Work request:
Transcribe the records in full, keeping every word exactly as given.

[Records excerpted from a collection]
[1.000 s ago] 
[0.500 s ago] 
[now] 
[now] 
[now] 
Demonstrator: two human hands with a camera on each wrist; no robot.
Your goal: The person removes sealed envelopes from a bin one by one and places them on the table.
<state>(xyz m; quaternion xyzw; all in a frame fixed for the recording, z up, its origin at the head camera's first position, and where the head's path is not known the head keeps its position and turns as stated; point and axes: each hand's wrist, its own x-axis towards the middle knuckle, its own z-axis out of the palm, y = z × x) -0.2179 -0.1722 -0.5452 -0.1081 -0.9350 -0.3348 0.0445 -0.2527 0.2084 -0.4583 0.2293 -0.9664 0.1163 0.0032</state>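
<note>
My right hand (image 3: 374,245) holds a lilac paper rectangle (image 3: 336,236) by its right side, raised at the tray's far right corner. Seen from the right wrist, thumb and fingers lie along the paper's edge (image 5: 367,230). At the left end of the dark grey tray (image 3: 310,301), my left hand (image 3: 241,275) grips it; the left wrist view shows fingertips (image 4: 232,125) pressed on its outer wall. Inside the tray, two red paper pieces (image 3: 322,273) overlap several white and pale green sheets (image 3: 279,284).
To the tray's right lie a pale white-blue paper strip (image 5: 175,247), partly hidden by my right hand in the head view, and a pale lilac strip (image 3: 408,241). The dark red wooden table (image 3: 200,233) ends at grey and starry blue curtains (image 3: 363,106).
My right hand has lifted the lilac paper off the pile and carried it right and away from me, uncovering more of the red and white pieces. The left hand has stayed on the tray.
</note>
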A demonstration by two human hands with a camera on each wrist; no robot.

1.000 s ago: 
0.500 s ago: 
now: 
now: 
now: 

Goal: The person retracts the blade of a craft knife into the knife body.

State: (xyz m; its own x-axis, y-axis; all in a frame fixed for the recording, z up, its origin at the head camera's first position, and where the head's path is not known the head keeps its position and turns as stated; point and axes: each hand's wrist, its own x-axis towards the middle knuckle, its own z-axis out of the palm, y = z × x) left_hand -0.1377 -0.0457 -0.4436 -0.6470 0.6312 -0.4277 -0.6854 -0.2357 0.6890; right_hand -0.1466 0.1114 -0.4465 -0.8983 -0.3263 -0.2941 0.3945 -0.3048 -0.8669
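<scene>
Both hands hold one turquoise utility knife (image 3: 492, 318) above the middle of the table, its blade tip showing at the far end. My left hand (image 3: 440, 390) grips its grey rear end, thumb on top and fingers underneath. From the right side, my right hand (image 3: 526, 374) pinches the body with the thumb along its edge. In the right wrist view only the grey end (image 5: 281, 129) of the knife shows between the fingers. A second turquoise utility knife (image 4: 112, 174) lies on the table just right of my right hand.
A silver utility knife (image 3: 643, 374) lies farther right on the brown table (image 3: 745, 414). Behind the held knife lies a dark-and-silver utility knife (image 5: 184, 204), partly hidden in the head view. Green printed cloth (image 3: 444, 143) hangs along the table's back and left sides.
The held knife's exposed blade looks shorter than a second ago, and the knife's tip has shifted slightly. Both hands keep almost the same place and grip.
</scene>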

Response below:
[1.000 s ago] 
[0.500 s ago] 
[now] 
[now] 
[now] 
Demonstrator: two human hands with a camera on each wrist; no robot.
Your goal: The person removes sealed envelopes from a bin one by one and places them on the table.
<state>(xyz m; quaternion xyzw; all in a frame fixed for the recording, z up, its origin at the head camera's first position, and where the head's path is not known the head keeps its position and turns as stated; point and axes: each hand's wrist, its own x-axis towards the middle knuckle, its own z-axis out of the palm, y = z × x) -0.2179 -0.1722 -0.5452 -0.1081 -0.9350 -0.3348 0.0445 -0.2527 0.2084 -0.4583 0.2293 -0.9664 0.1163 0.0032</state>
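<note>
My right hand (image 3: 374,245) holds a lilac paper rectangle (image 3: 336,236) by its right side, raised at the tray's far right corner. Seen from the right wrist, thumb and fingers lie along the paper's edge (image 5: 367,230). At the left end of the dark grey tray (image 3: 310,301), my left hand (image 3: 241,275) grips it; the left wrist view shows fingertips (image 4: 232,125) pressed on its outer wall. Inside the tray, two red paper pieces (image 3: 322,273) overlap several white and pale green sheets (image 3: 279,284).
To the tray's right lie a pale white-blue paper strip (image 5: 175,247), partly hidden by my right hand in the head view, and a pale lilac strip (image 3: 408,241). The dark red wooden table (image 3: 200,233) ends at grey and starry blue curtains (image 3: 363,106).
My right hand has lifted the lilac paper off the pile and carried it right and away from me, uncovering more of the red and white pieces. The left hand has stayed on the tray.
</note>
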A demonstration by two human hands with a camera on each wrist; no robot.

1.000 s ago: 
0.500 s ago: 
now: 
now: 
now: 

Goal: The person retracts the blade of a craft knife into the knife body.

State: (xyz m; its own x-axis, y-axis; all in a frame fixed for the recording, z up, its origin at the head camera's first position, and where the head's path is not known the head keeps its position and turns as stated; point and axes: each hand's wrist, its own x-axis towards the middle knuckle, its own z-axis out of the palm, y = z × x) left_hand -0.1377 -0.0457 -0.4436 -0.6470 0.6312 -0.4277 -0.6854 -0.2357 0.6890; right_hand -0.1466 0.1114 -0.4465 -0.8983 -0.3263 -0.2941 0.3945 -0.3048 -0.8669
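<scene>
Both hands hold one turquoise utility knife (image 3: 492, 318) above the middle of the table, its blade tip showing at the far end. My left hand (image 3: 440, 390) grips its grey rear end, thumb on top and fingers underneath. From the right side, my right hand (image 3: 526, 374) pinches the body with the thumb along its edge. In the right wrist view only the grey end (image 5: 281, 129) of the knife shows between the fingers. A second turquoise utility knife (image 4: 112, 174) lies on the table just right of my right hand.
A silver utility knife (image 3: 643, 374) lies farther right on the brown table (image 3: 745, 414). Behind the held knife lies a dark-and-silver utility knife (image 5: 184, 204), partly hidden in the head view. Green printed cloth (image 3: 444, 143) hangs along the table's back and left sides.
The held knife's exposed blade looks shorter than a second ago, and the knife's tip has shifted slightly. Both hands keep almost the same place and grip.
</scene>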

Nothing remains to be added to the output.